Баскомб нахмурился и глянул так, что стало ясно: ему неприятно произносить настолько личные мысли вслух.

— Моя дочь, Колетт, говорит, что у Оливера имелись сомнения насчет женитьбы. Я-то об этом услышал впервые, конечно. Видит бог, ему стоило прежде всего поговорить о своих опасениях с отцом.

Холливэлл ждал продолжения, но его собеседник, вероятно, сказал уже все, что хотел. Детектив подался вперед.

— Мистер Баскомб… Я в замешательстве. Зачем вы сообщили шерифу? Ваш сын — взрослый человек. И кажется, абсолютно ясно, что здесь произошло. Как бы нелепо это ни выглядело, он имеет полное право…

— К черту права! — рявкнул Баскомб, злобно сощурив глаза. — Я хочу, чтобы его нашли. Сегодня же. Венчание состоится сегодня, в три часа пополудни, и к этому времени Оливер должен во что бы то ни стало быть в церкви, иначе ему ох как несдобровать!

Холливэлл внимательно посмотрел на него:

— Если есть хоть одна причина предполагать, что с ним что-то произошло, я уверен, мы бы могли…

Макс Баскомб взглянул на него так, что Тед умолк. Его бесило, когда ему вот так затыкали рот. Ненависть зашевелилась у него в печенках. Как бы ему хотелось дать Баскомбу настоящий урок, показать, что значит иметь дело с полицией. Он, наверное, смог бы найти работу в любом городе Мэна. Но работать в Управлении шерифа ему нравилось, а Тед не сомневался: Баскомбу ничего не стоит сделать так, чтобы его уволили.
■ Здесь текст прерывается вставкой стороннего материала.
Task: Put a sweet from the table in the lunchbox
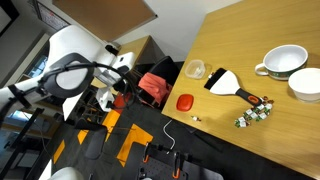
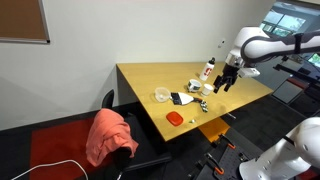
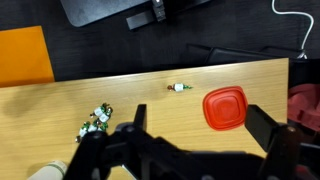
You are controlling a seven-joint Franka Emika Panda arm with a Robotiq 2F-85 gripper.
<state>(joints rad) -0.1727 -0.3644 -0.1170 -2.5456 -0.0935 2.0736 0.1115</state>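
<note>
The sweet [image 3: 179, 88] is a tiny pale wrapped piece lying alone on the wooden table near its edge; it also shows in an exterior view [image 1: 196, 117]. The lunchbox [image 1: 194, 70] is a small translucent tub standing further in on the table, also seen in an exterior view [image 2: 161, 95]; it is out of the wrist view. My gripper [image 3: 200, 135] is open and empty. It hangs high above the table edge, beside the red lid, and apart from the sweet. It shows in an exterior view [image 2: 228, 80].
A flat red oval lid [image 3: 225, 108] lies next to the sweet. A bunch of green-and-white sweets [image 3: 97, 118], a black-and-white brush [image 1: 225, 82] and two white bowls [image 1: 285, 62] are on the table. A white bottle [image 2: 208, 70] stands at the back. Beyond the table edge [image 3: 120, 72] is dark floor.
</note>
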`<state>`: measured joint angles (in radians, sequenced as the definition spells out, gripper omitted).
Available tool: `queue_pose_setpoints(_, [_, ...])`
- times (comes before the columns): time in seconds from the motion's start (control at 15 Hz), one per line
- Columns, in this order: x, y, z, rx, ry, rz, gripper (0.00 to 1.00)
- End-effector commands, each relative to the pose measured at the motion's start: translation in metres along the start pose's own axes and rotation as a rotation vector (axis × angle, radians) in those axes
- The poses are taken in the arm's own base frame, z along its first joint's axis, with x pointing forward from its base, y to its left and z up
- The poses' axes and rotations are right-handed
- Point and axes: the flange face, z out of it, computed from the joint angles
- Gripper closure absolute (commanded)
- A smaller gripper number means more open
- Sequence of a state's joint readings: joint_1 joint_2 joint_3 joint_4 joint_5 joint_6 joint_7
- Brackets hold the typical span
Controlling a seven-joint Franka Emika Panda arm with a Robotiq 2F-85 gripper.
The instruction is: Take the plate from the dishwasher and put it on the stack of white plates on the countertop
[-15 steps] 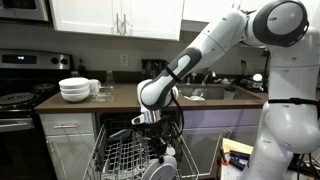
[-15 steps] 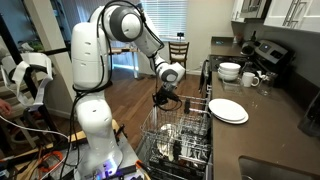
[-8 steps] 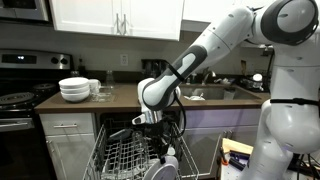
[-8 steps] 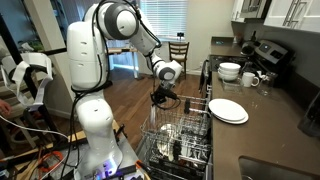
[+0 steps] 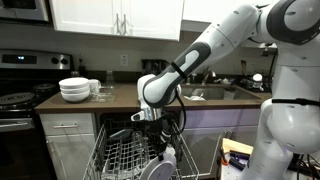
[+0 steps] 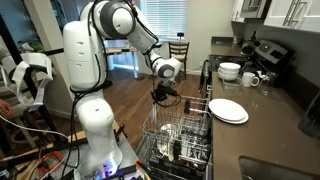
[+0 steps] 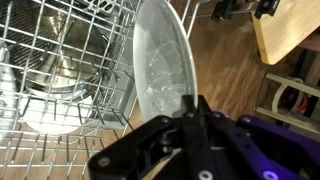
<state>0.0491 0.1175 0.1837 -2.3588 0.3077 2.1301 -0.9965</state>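
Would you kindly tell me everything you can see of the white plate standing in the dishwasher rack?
The plate is small, round, shallow and white, with a glossy, ceramic-looking face showing faint mottled reflections. In the wrist view it stands on edge, seen almost edge-on, at the side of the grey wire rack, with wooden floor beyond it. The pincer appears closed on its near rim, one finger on each face. How its far rim sits among the wires cannot be made out.

Standing here, I can't make out a single word, brand, number or sign. The robot arm, the dishwasher, the plate and the cabinets show no legible lettering; any marking is too small or blurred.
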Motion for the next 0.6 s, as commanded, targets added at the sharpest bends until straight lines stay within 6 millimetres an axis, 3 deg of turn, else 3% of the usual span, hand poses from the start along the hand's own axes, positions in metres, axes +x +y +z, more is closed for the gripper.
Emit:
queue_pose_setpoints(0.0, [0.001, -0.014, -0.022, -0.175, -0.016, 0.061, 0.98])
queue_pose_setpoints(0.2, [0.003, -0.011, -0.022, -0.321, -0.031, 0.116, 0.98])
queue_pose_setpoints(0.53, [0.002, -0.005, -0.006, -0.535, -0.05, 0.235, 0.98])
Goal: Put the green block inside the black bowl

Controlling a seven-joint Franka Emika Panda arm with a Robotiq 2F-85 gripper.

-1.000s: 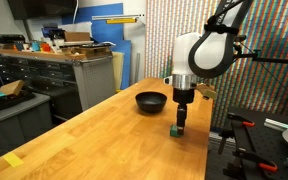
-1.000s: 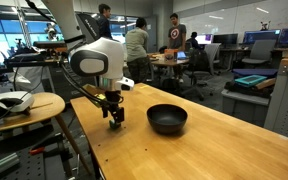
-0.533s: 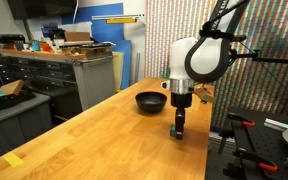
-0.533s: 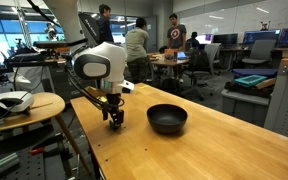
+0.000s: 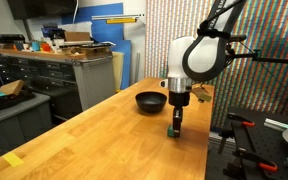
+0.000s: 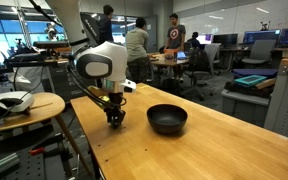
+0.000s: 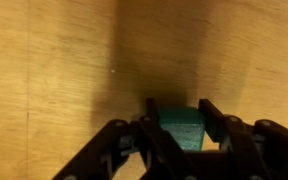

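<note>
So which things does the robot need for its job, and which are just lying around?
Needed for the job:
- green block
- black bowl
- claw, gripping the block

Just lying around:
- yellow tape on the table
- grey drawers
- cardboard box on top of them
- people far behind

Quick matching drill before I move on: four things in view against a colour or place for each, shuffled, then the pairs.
1 block
2 bowl
3 hand
4 table

A light wood
B black, standing apart from the hand
C green, inside the hand
D low over the table, round the block

Pairs: 1-C, 2-B, 3-D, 4-A
</note>
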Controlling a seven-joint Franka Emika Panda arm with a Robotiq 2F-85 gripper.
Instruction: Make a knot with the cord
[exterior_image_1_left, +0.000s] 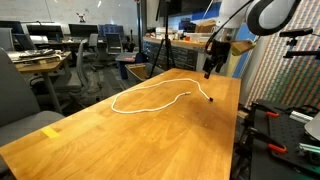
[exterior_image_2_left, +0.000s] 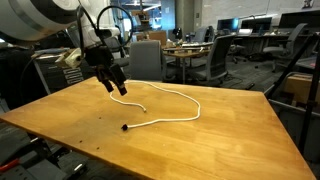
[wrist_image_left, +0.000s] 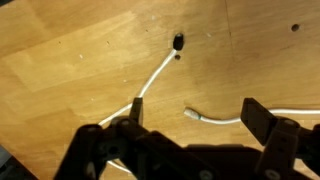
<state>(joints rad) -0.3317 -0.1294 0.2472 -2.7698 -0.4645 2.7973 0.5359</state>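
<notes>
While the gripper (wrist_image_left: 192, 110) hangs over the table (wrist_image_left: 60, 60) with its two fingers (wrist_image_left: 128, 122) spread wide apart and nothing between them in a grip, the cord (wrist_image_left: 155, 77) lies loose on the wood right below it. In the wrist view the plain white end (wrist_image_left: 189, 113) sits in the gap between the fingers and its strand runs off sideways past the one finger. A second strand slants away from beside the other finger and ends in the dark tip (wrist_image_left: 178, 42), which points forward, ahead of the fingers. Both ends therefore lie near the gripper (exterior_image_1_left: 212, 66), apart from each other. From there the cord (exterior_image_1_left: 114, 105) stretches away across the table (exterior_image_1_left: 120, 150) as one long, narrow open loop, its long axis running away from the gripper (exterior_image_2_left: 117, 86) and its rounded bend (exterior_image_2_left: 199, 110) lying farthest from it. Whether the strands cross anywhere along the loop I cannot tell. Counted: one gripper, one cord with two ends, one dark tip (exterior_image_2_left: 125, 127), one table (exterior_image_2_left: 235, 140).
</notes>
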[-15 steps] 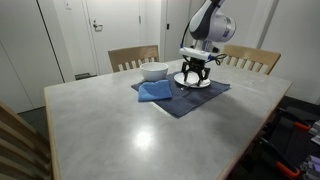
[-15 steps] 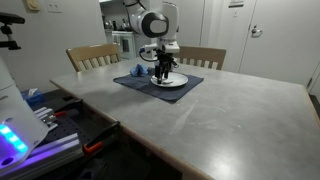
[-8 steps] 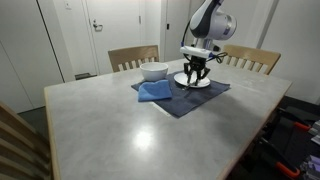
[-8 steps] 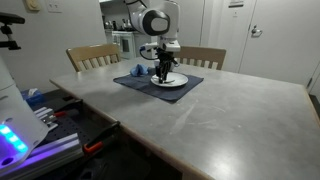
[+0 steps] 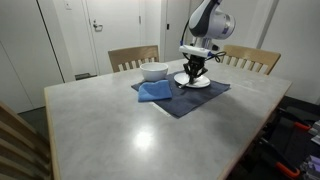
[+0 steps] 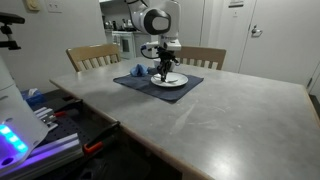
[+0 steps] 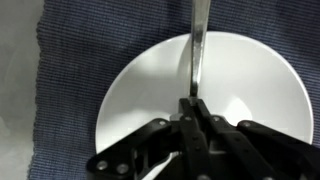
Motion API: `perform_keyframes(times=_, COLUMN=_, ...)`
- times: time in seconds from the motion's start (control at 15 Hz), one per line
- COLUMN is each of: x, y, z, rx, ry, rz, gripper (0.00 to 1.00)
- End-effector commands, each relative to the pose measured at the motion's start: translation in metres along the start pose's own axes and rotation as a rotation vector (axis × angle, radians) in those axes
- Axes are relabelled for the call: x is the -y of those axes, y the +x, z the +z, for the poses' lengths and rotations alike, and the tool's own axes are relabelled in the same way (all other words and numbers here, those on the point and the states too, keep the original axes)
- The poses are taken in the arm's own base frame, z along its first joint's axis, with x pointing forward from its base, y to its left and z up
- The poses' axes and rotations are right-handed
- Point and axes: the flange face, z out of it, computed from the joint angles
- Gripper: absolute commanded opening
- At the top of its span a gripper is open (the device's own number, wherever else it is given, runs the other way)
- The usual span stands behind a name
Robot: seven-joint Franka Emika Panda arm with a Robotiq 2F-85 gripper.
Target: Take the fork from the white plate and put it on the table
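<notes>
The white plate [image 7: 250, 80] lies on a dark blue placemat, seen from above in the wrist view. The fork [image 7: 197, 45], slim and grey, lies across the plate and runs off the top of that view. My gripper [image 7: 195, 102] is down on the plate with its jaws closed together on the fork's near end. In both exterior views the gripper [image 5: 194, 74] [image 6: 164, 74] stands upright over the plate [image 5: 202, 83] [image 6: 176, 82] at the table's far side. The fork is too thin to make out there.
A white bowl [image 5: 154, 71] and a folded blue cloth [image 5: 154, 91] sit on the placemat [image 5: 190, 100] beside the plate. Wooden chairs [image 5: 133, 57] stand behind the table [image 5: 130, 125]. The broad grey tabletop [image 6: 220, 110] stretches out in front of the placemat.
The jaws have closed from wide open to pinched on the fork. The arm has stayed over the plate.
</notes>
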Motion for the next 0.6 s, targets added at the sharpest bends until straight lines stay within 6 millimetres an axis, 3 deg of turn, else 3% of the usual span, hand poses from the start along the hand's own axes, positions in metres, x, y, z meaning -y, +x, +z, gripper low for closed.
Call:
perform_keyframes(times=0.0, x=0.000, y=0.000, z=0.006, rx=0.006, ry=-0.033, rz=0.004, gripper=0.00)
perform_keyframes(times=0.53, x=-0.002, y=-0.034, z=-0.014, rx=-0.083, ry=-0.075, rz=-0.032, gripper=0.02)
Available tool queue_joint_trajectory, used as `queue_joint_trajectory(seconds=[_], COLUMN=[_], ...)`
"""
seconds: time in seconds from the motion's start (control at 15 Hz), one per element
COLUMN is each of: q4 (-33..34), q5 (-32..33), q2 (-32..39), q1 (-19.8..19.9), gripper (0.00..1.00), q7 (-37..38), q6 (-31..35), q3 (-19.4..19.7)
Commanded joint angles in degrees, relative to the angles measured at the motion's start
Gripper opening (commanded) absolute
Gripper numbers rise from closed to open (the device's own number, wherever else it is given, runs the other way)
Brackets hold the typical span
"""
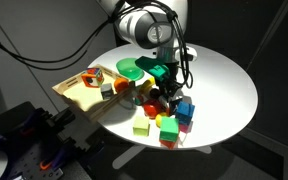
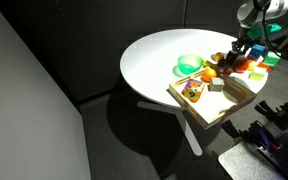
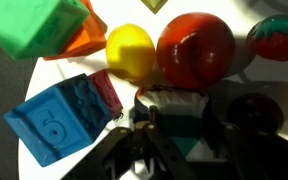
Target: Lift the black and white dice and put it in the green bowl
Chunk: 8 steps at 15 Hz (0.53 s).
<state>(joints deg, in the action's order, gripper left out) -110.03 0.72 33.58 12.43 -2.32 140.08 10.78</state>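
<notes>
The black and white dice [image 3: 174, 108] sits between my fingers in the wrist view, among the coloured blocks on the round white table [image 1: 224, 80]. My gripper [image 3: 179, 125] is down low over the block pile in both exterior views [image 1: 164, 97] [image 2: 236, 58], and its fingers press both sides of the dice. The dice itself is hidden by the gripper in the exterior views. The bright green bowl [image 1: 131, 68] stands a little apart from the gripper, beside the wooden tray; it also shows in an exterior view [image 2: 189, 64].
A blue cube [image 3: 59, 118] lies right beside the dice, with a green cube [image 3: 39, 25], a yellow ball [image 3: 129, 50] and a red round toy [image 3: 194, 48] close behind. A wooden tray [image 1: 79, 92] with small items stands at the table edge. Yellow-green blocks [image 1: 167, 130] lie nearby.
</notes>
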Motion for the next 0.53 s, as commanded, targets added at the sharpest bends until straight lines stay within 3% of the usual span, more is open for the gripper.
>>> queue_joint_trajectory(seconds=[0.0,0.2,0.47], q4=[0.5,-0.3,-0.7], q5=[0.5,0.5,0.8], q2=[-1.7,-4.2,-7.3], q1=[0.1,0.0,-0.6], gripper=[0.13,0.00,0.03], q7=[0.1,-0.2,0.1], q6=[-2.4,-3.5,-6.3], q3=[-0.2,-0.4,-0.3])
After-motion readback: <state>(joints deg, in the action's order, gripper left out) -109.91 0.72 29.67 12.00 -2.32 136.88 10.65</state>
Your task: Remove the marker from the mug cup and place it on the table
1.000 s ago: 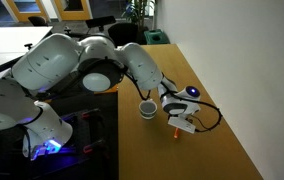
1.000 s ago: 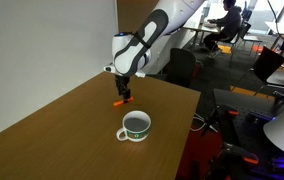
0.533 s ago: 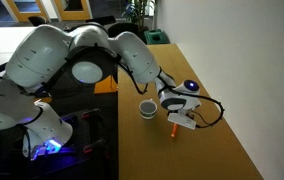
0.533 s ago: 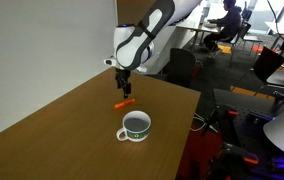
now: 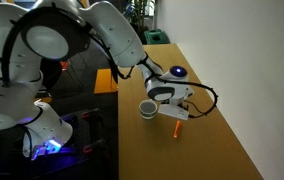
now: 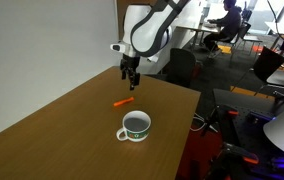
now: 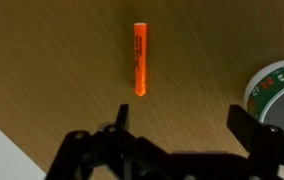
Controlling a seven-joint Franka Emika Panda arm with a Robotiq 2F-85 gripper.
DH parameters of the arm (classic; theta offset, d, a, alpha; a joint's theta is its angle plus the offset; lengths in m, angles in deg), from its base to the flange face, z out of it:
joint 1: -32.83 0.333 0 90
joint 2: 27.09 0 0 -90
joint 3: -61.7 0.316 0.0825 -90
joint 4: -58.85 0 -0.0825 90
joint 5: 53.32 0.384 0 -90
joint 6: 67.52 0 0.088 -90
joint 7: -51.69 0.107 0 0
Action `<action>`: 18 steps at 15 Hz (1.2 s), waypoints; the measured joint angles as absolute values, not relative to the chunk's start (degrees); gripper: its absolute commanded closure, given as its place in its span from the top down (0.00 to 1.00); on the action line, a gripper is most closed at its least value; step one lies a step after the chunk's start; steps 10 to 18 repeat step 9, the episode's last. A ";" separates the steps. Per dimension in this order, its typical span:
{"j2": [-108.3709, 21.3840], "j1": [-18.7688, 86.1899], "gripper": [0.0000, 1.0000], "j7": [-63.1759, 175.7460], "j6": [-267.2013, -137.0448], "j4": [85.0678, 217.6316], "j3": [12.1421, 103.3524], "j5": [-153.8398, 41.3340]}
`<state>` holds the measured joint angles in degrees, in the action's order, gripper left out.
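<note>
Wrist view looks straight down on the marker (image 7: 139, 58), which lies flat on the bare wood of the counter (image 7: 42, 60), full length showing and nothing touching it. The mug cup (image 7: 277, 90) is cut off by the frame's edge in this view. The marker lies beside the mug, clearly apart from it, with a strip of open counter between them.

The tool (image 7: 179, 130) has its two dark fingers spread wide, and only wood shows in the gap, so it grips nothing. In an exterior view the tool (image 6: 131, 83) hangs in the air over the marker (image 6: 124, 101), well above the level of the mug's rim and apart from both things. The marker rests on the counter on the far side of the mug (image 6: 135, 125) from that camera. The mug stands upright and nothing orange sticks out of it.

Judged from this layout, the main work of the task looks done: the marker is out of the mug and down on the counter, lying still and away from the mug's wall. It sits well in from the counter edge, so a roll-off looks unlikely.

What seems left is small. The arm should draw away from the mug and marker without brushing either one, and the empty tool can go to rest. No regrasp appears to be needed unless the marker has to lie somewhere else relative to the mug, which the task does not ask.
</note>
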<state>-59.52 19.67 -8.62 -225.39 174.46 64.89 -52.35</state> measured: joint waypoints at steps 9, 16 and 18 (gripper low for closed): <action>-49.86 19.32 1.00 -8.73 -226.73 184.99 65.98 -52.35; -49.86 19.32 1.00 -8.73 -226.73 184.99 65.98 -52.35; -49.86 19.32 1.00 -8.73 -226.73 184.99 65.98 -52.35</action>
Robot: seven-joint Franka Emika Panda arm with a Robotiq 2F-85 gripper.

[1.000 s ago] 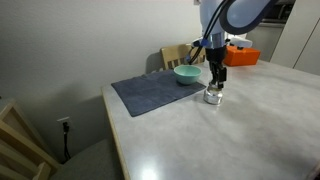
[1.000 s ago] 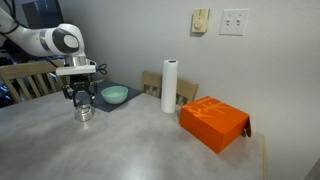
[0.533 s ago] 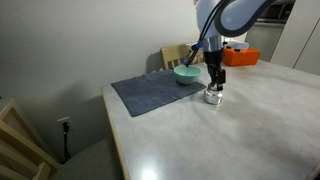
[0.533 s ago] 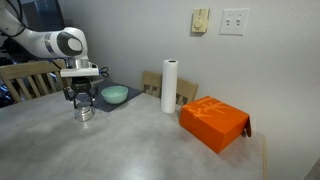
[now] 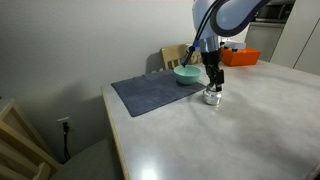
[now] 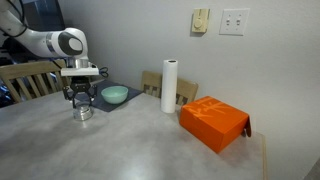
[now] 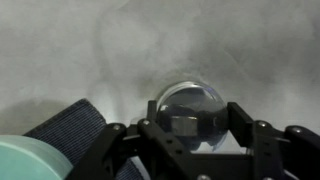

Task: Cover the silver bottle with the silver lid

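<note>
The silver bottle stands on the grey table just beside the dark mat. My gripper hangs straight down over it, its tips at the bottle's top. In the wrist view the round shiny silver lid fills the space between the two black fingers, and the gripper is shut on its rim. The lid hides the bottle's body in that view. Whether the lid rests on the bottle's mouth I cannot tell.
A teal bowl sits on the dark grey mat close behind the bottle. A tall white roll and an orange box stand further along the table. Wooden chairs line the far edge.
</note>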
— Извините, — вдруг произнес этот денди, чем весьма удивил детектива. И улыбнулся вымученной улыбкой, которая казалась вполне искренней. — Я знаю, это не то, чем вы обычно занимаетесь. И уверен, что это совсем не то, на что вы хотели бы потратить день. Но мне нужна ваша помощь, детектив. И помощь шерифа тоже. Оливер раскается, как только поймет, что он натворил. Забудьте о расходах и — как вы там выразились? — о нелепости. Он разобьет сердце любящей его девушки и погубит собственную жизнь. Я просто хочу посмотреть ему в глаза и убедиться, что он принимает такое решение сознательно. Как отец, я должен сделать это для него. Я вовсе не прошу надевать на него наручники и тащить сюда силой. Просто найдите его и скажите мне, где он, и я сам поеду к нему.

Холливэлл долго смотрел на Баскомба. Прямота этого человека — его внезапная, обезоруживающая рассудительность — удивила его. Детектив знал, что держался вызывающе, и теперь ему хотелось поверить, что Баскомб действительно желает своему сыну самого лучшего. Или того, что считает лучшим. Так или иначе, выбора не было.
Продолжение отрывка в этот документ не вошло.